Segment Start: Data shown

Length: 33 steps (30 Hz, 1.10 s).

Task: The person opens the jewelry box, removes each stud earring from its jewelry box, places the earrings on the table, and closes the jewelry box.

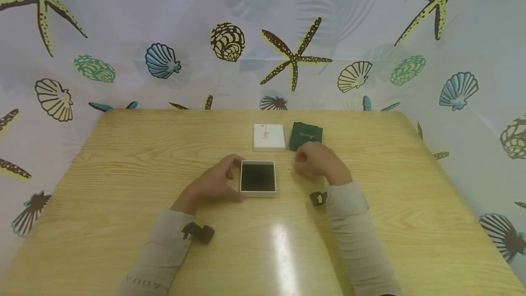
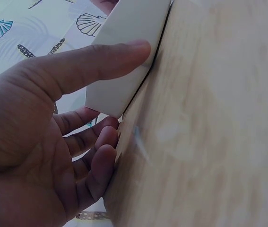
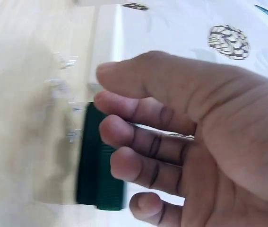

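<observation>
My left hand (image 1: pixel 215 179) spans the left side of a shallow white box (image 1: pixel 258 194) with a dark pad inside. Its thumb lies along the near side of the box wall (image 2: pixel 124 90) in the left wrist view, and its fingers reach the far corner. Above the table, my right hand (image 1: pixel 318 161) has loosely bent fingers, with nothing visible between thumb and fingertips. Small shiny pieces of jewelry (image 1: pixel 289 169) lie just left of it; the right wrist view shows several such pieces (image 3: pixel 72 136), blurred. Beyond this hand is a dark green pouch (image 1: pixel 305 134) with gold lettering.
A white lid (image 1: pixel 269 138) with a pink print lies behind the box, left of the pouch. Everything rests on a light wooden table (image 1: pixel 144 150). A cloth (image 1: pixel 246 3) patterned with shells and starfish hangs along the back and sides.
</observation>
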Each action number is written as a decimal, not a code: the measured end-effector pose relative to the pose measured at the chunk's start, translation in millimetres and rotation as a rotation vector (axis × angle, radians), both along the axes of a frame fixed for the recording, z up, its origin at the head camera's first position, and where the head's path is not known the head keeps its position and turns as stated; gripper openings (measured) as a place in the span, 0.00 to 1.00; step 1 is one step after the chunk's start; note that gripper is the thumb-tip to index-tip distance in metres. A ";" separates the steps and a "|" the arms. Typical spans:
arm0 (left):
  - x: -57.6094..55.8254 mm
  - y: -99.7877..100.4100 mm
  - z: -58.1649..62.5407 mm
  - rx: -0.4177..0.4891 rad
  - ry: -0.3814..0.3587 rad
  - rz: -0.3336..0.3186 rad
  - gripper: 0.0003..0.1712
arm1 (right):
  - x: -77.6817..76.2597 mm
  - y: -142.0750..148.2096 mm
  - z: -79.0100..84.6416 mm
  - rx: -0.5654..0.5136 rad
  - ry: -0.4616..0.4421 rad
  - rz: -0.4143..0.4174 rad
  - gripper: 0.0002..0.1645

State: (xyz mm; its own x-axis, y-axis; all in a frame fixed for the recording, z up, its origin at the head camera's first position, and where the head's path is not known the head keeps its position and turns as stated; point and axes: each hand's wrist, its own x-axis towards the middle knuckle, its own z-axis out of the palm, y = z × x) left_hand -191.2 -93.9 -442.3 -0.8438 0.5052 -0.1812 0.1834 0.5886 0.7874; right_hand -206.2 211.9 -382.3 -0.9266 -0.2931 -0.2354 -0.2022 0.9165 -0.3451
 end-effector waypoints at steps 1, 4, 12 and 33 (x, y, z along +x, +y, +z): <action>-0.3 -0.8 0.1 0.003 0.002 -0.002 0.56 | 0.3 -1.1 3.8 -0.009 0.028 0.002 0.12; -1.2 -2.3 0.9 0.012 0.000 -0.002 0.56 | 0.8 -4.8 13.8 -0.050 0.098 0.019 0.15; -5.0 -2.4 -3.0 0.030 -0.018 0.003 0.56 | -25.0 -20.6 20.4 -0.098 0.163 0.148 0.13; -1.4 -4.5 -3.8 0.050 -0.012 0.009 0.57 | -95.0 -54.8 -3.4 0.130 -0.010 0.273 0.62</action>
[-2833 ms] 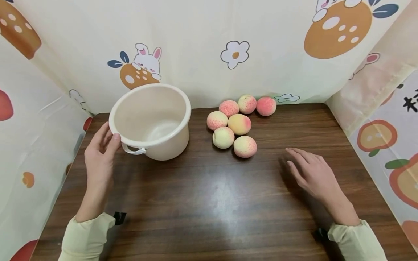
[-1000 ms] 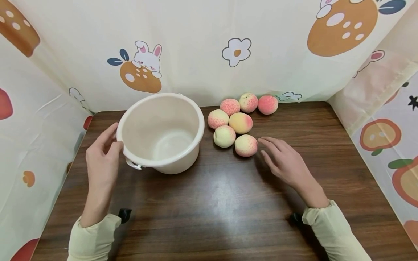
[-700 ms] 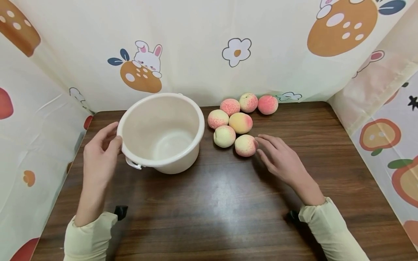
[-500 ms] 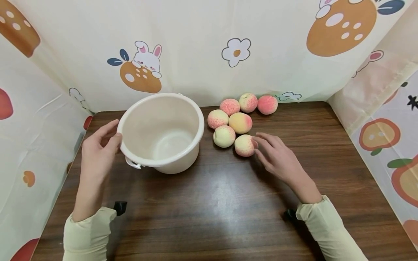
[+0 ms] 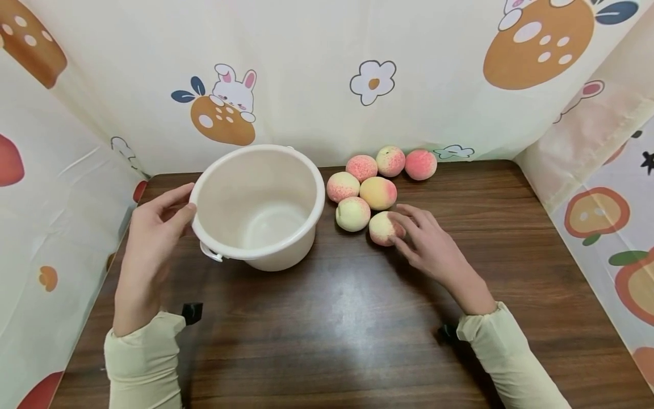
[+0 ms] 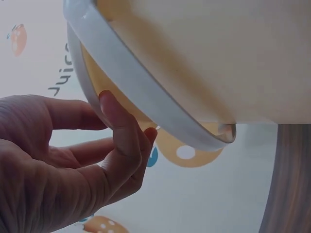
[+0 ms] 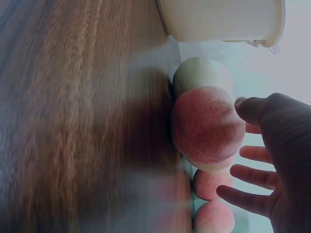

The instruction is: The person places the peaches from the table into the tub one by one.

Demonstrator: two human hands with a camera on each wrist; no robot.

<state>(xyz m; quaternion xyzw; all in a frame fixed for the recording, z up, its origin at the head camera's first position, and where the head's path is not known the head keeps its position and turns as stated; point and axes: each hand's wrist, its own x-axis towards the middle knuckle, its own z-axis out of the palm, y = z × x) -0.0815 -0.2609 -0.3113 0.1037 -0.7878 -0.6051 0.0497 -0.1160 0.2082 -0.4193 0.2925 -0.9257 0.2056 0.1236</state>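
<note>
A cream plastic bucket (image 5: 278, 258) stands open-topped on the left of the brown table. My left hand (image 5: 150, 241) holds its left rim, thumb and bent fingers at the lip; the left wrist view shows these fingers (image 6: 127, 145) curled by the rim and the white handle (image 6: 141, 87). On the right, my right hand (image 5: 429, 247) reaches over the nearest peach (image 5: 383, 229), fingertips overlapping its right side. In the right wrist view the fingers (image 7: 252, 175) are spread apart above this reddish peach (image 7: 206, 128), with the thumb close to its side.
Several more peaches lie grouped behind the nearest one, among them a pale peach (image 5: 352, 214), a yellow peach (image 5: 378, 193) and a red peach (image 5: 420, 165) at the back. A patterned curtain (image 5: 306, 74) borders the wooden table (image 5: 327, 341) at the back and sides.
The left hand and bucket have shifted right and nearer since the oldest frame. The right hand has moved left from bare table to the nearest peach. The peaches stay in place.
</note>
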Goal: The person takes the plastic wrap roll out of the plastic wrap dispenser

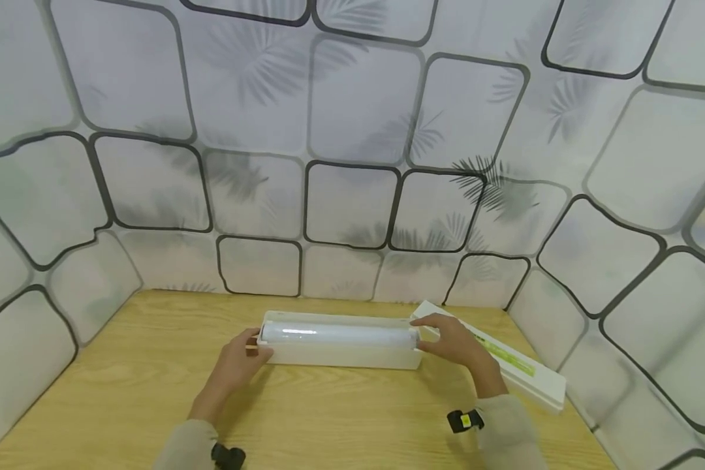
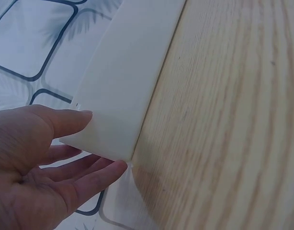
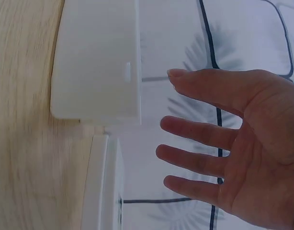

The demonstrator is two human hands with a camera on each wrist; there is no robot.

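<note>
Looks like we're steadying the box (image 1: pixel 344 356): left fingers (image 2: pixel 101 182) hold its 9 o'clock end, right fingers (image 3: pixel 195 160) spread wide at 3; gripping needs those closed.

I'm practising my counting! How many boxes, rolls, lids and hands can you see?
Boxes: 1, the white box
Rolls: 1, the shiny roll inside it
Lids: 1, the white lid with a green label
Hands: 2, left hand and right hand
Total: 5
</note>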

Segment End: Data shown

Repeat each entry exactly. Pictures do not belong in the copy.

Length: 33 steps (30 Hz, 1.10 s).

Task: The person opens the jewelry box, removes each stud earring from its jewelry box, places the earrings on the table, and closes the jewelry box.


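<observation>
My left hand (image 1: pixel 215 179) spans the left side of a shallow white box (image 1: pixel 258 194) with a dark pad inside. Its thumb lies along the near side of the box wall (image 2: pixel 124 90) in the left wrist view, and its fingers reach the far corner. Above the table, my right hand (image 1: pixel 318 161) has loosely bent fingers, with nothing visible between thumb and fingertips. Small shiny pieces of jewelry (image 1: pixel 289 169) lie just left of it; the right wrist view shows several such pieces (image 3: pixel 72 136), blurred. Beyond this hand is a dark green pouch (image 1: pixel 305 134) with gold lettering.
A white lid (image 1: pixel 269 138) with a pink print lies behind the box, left of the pouch. Everything rests on a light wooden table (image 1: pixel 144 150). A cloth (image 1: pixel 246 3) patterned with shells and starfish hangs along the back and sides.
</observation>
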Each action number is written as a decimal, not a code: the measured end-effector pose relative to the pose measured at the chunk's start, translation in millimetres and rotation as a rotation vector (axis × angle, radians), both along the axes of a frame fixed for the recording, z up, its origin at the head camera's first position, and where the head's path is not known the head keeps its position and turns as stated; gripper openings (measured) as a place in the span, 0.00 to 1.00; step 1 is one step after the chunk's start; note that gripper is the thumb-tip to index-tip distance in metres. A ";" separates the steps and a "|" the arms. Typical spans:
arm0 (left):
  - x: -57.6094..55.8254 mm
  - y: -99.7877..100.4100 mm
  - z: -58.1649..62.5407 mm
  - rx: -0.4177..0.4891 rad
  - ry: -0.3814..0.3587 rad
  - rz: -0.3336..0.3186 rad
  - gripper: 0.0003..0.1712
arm1 (right):
  - x: -77.6817..76.2597 mm
  - y: -142.0750..148.2096 mm
  - z: -79.0100..84.6416 mm
  - rx: -0.5654..0.5136 rad
  - ry: -0.4616..0.4421 rad
  - rz: -0.4143..0.4174 rad
  - gripper: 0.0002..0.1645

State: (xyz mm; its own x-axis, y-axis; all in a frame fixed for the recording, z up, its origin at the head camera's first position, and where the head's path is not known the head keeps its position and turns as stated; point and axes: each hand's wrist, its own x-axis towards the middle knuckle, its own z-axis out of the palm, y = z × x) left_hand -191.2 -93.9 -442.3 -0.8438 0.5052 -0.1812 0.1834 0.5886 0.7874; right_hand -206.2 211.9 -382.3 -0.9266 -0.2931 -0.2354 -0.2022 0.9165 -0.3451
 end-effector waypoints at steps 1, 4, 12 and 33 (x, y, z along +x, +y, +z): <action>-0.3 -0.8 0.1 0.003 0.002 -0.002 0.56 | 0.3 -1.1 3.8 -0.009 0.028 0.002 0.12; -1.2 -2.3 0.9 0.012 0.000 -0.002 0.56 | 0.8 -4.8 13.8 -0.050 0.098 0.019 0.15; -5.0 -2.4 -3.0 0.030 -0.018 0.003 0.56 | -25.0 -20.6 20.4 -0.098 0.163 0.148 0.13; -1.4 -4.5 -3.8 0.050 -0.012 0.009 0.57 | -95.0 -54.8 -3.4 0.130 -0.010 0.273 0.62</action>
[-2833 ms] 
[-1000 ms] 
[-700 ms] 
[-500 ms] 
[+0 ms] 
[+0 ms] 
[+0 ms] 

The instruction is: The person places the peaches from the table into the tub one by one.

Demonstrator: two human hands with a camera on each wrist; no robot.

<state>(xyz m; quaternion xyzw; all in a frame fixed for the recording, z up, its origin at the head camera's first position, and where the head's path is not known the head keeps its position and turns as stated; point and axes: each hand's wrist, its own x-axis towards the middle knuckle, its own z-axis out of the palm, y = z × x) -0.0815 -0.2609 -0.3113 0.1037 -0.7878 -0.6051 0.0497 -0.1160 0.2082 -0.4193 0.2925 -0.9257 0.2056 0.1236</state>
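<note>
A cream plastic bucket (image 5: 278, 258) stands open-topped on the left of the brown table. My left hand (image 5: 150, 241) holds its left rim, thumb and bent fingers at the lip; the left wrist view shows these fingers (image 6: 127, 145) curled by the rim and the white handle (image 6: 141, 87). On the right, my right hand (image 5: 429, 247) reaches over the nearest peach (image 5: 383, 229), fingertips overlapping its right side. In the right wrist view the fingers (image 7: 252, 175) are spread apart above this reddish peach (image 7: 206, 128), with the thumb close to its side.
Several more peaches lie grouped behind the nearest one, among them a pale peach (image 5: 352, 214), a yellow peach (image 5: 378, 193) and a red peach (image 5: 420, 165) at the back. A patterned curtain (image 5: 306, 74) borders the wooden table (image 5: 327, 341) at the back and sides.
The left hand and bucket have shifted right and nearer since the oldest frame. The right hand has moved left from bare table to the nearest peach. The peaches stay in place.
</note>
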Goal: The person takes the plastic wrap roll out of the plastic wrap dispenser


The demonstrator is two human hands with a camera on each wrist; there is no robot.

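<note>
Looks like we're steadying the box (image 1: pixel 344 356): left fingers (image 2: pixel 101 182) hold its 9 o'clock end, right fingers (image 3: pixel 195 160) spread wide at 3; gripping needs those closed.

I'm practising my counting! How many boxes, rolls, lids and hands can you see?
Boxes: 1, the white box
Rolls: 1, the shiny roll inside it
Lids: 1, the white lid with a green label
Hands: 2, left hand and right hand
Total: 5
</note>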

No more output is expected here.